Directions: The reply should return the data in full, exactly as written.

Data below:
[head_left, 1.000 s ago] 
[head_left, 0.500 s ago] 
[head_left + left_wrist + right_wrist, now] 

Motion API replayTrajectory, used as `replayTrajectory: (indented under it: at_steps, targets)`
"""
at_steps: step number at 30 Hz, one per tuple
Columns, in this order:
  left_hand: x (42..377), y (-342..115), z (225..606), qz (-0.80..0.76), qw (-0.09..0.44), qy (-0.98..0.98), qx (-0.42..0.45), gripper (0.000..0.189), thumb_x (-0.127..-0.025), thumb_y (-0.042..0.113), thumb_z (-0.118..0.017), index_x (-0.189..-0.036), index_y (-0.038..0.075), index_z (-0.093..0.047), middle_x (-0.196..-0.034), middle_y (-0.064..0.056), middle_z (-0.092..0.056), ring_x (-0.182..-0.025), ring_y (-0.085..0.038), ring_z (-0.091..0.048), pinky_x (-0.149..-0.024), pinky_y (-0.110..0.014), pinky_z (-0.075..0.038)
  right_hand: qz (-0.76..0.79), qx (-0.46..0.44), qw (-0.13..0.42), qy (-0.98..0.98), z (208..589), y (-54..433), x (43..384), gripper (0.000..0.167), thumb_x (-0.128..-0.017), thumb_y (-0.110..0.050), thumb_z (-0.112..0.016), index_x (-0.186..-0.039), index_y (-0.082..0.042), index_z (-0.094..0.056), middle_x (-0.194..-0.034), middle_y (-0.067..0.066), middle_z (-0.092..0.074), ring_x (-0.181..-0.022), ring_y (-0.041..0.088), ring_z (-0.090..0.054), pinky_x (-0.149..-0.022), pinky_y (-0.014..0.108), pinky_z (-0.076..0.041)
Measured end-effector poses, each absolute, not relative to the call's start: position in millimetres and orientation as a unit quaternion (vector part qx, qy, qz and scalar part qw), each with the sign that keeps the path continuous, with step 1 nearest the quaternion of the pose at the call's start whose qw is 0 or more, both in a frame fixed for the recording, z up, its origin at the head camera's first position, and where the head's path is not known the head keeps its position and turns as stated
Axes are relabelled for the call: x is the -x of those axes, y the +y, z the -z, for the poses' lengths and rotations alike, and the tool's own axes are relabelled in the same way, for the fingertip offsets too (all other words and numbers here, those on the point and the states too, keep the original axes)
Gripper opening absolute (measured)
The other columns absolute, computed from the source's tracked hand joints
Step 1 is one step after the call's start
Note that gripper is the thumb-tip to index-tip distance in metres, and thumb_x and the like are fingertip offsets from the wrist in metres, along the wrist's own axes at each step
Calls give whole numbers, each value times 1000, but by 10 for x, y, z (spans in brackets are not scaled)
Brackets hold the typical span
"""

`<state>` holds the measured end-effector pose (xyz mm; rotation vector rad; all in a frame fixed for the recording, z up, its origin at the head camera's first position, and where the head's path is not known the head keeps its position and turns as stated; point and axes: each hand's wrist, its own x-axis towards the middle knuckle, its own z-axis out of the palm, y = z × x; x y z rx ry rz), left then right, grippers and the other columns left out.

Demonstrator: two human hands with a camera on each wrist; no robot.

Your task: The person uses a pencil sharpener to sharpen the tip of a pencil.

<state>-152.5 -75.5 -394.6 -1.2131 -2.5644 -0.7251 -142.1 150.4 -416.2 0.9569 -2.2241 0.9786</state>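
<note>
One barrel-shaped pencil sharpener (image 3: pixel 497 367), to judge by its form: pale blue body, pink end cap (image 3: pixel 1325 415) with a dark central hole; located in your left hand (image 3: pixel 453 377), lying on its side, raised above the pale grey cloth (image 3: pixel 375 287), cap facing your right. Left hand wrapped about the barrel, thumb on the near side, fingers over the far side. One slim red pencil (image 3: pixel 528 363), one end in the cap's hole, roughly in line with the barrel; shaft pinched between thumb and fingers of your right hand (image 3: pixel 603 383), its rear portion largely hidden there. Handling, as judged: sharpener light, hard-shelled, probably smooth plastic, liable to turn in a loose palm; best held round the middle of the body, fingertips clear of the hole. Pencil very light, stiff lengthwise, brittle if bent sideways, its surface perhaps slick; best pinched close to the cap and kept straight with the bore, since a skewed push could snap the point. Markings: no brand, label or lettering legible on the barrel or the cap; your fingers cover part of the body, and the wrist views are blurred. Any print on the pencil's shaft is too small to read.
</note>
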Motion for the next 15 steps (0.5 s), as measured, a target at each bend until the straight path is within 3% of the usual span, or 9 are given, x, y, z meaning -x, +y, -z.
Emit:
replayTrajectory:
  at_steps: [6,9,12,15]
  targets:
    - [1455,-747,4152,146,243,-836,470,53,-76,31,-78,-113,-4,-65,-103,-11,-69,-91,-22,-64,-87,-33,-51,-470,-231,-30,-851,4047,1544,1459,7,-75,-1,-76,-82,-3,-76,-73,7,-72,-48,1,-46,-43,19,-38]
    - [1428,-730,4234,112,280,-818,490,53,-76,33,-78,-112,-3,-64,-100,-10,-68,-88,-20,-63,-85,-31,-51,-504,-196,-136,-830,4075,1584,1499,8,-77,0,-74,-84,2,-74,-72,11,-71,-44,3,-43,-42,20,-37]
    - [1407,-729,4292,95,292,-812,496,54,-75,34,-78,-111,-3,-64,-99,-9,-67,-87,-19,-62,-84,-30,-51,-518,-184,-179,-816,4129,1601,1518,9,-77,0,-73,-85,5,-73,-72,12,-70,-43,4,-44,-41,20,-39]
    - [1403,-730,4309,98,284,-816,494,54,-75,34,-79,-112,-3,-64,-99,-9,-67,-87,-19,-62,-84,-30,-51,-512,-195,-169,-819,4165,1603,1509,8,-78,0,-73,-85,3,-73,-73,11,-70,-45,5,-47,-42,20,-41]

Task solution:
[head_left, 1.000 s ago] 
[head_left, 0.500 s ago] 
[head_left + left_wrist + right_wrist, now] 

Motion API replayTrajectory, used as `replayTrajectory: (indented under it: at_steps, targets)`
"""
at_steps: step number at 30 Hz, one per tuple
Columns, in this order:
  left_hand: x (42..377), y (-342..115), z (225..606), qz (-0.80..0.76), qw (-0.09..0.44), qy (-0.98..0.98), qx (-0.42..0.45), gripper (0.000..0.189), thumb_x (-0.127..-0.025), thumb_y (-0.042..0.113), thumb_z (-0.118..0.017), index_x (-0.189..-0.036), index_y (-0.038..0.075), index_z (-0.093..0.047), middle_x (-0.196..-0.034), middle_y (-0.064..0.056), middle_z (-0.092..0.056), ring_x (-0.182..-0.025), ring_y (-0.085..0.038), ring_z (-0.091..0.048), pinky_x (-0.149..-0.024), pinky_y (-0.110..0.014), pinky_z (-0.075..0.038)
  right_hand: qz (-0.76..0.79), qx (-0.46..0.44), qw (-0.13..0.42), qy (-0.98..0.98), z (208..589), y (-54..433), x (43..384), gripper (0.000..0.167), thumb_x (-0.128..-0.017), thumb_y (-0.110..0.050), thumb_z (-0.112..0.016), index_x (-0.186..-0.039), index_y (-0.082..0.042), index_z (-0.094..0.056), middle_x (-0.194..-0.034), middle_y (-0.067..0.066), middle_z (-0.092..0.074), ring_x (-0.181..-0.022), ring_y (-0.041..0.088), ring_z (-0.090..0.054), pinky_x (-0.149..-0.022), pinky_y (-0.014..0.108), pinky_z (-0.076..0.041)
Measured end-effector poses, each absolute, not relative to the call's start: position in millimetres and orientation as a unit quaternion (vector part qx, qy, qz and scalar part qw), each with the sign that keeps the path continuous, with step 1 nearest the quaternion of the pose at the call's start whose qw is 0 or more, both in a frame fixed for the recording, z up, its origin at the head camera's first position, and where the head's path is not known the head keeps its position and turns as stated
Axes are relabelled for the call: x is the -x of those axes, y the +y, z the -z, for the poses' lengths and rotations alike, and the tool's own axes are relabelled in the same way, for the fingertip offsets too (all other words and numbers here, those on the point and the states too, keep the original axes)
Gripper opening absolute (measured)
The other columns absolute, computed from the source's tracked hand joints
Step 1 is one step after the call's start
Note that gripper is the thumb-tip to index-tip distance in metres, and thumb_x and the like are fingertip offsets from the wrist in metres, along the wrist's own axes at each step
Calls give whole numbers, each value times 1000, but by 10 for x, y, z (spans in brackets are not scaled)
Brackets hold the typical span
"""

`<state>` holds the measured end-effector pose (xyz mm; rotation vector rad; all in a frame fixed for the recording, z up, its origin at the head camera's first position, and where the head's path is not known the head keeps its position and turns as stated; point and axes: each hand's wrist, its own x-axis towards the middle knuckle, its own z-axis out of the palm, y = z × x; x y z rx ry rz), left then right, grippers and the other columns left out.

Demonstrator: two human hands with a camera on each wrist; no robot.

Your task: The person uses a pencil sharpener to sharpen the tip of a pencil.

<state>-152.5 -75.5 -394.6 -1.2131 -2.5644 -0.7251 -142.1 150.4 -416.2 0.9569 -2.2241 0.9786</state>
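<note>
One barrel-shaped pencil sharpener (image 3: pixel 497 367), to judge by its form: pale blue body, pink end cap (image 3: pixel 1325 415) with a dark central hole; located in your left hand (image 3: pixel 453 377), lying on its side, raised above the pale grey cloth (image 3: pixel 375 287), cap facing your right. Left hand wrapped about the barrel, thumb on the near side, fingers over the far side. One slim red pencil (image 3: pixel 528 363), one end in the cap's hole, roughly in line with the barrel; shaft pinched between thumb and fingers of your right hand (image 3: pixel 603 383), its rear portion largely hidden there. Handling, as judged: sharpener light, hard-shelled, probably smooth plastic, liable to turn in a loose palm; best held round the middle of the body, fingertips clear of the hole. Pencil very light, stiff lengthwise, brittle if bent sideways, its surface perhaps slick; best pinched close to the cap and kept straight with the bore, since a skewed push could snap the point. Markings: no brand, label or lettering legible on the barrel or the cap; your fingers cover part of the body, and the wrist views are blurred. Any print on the pencil's shaft is too small to read.
</note>
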Motion for the next 15 steps (0.5 s), as measured, a target at each bend until the straight path is within 3% of the usual span, or 9 are given, x, y, z meaning -x, +y, -z.
Emit:
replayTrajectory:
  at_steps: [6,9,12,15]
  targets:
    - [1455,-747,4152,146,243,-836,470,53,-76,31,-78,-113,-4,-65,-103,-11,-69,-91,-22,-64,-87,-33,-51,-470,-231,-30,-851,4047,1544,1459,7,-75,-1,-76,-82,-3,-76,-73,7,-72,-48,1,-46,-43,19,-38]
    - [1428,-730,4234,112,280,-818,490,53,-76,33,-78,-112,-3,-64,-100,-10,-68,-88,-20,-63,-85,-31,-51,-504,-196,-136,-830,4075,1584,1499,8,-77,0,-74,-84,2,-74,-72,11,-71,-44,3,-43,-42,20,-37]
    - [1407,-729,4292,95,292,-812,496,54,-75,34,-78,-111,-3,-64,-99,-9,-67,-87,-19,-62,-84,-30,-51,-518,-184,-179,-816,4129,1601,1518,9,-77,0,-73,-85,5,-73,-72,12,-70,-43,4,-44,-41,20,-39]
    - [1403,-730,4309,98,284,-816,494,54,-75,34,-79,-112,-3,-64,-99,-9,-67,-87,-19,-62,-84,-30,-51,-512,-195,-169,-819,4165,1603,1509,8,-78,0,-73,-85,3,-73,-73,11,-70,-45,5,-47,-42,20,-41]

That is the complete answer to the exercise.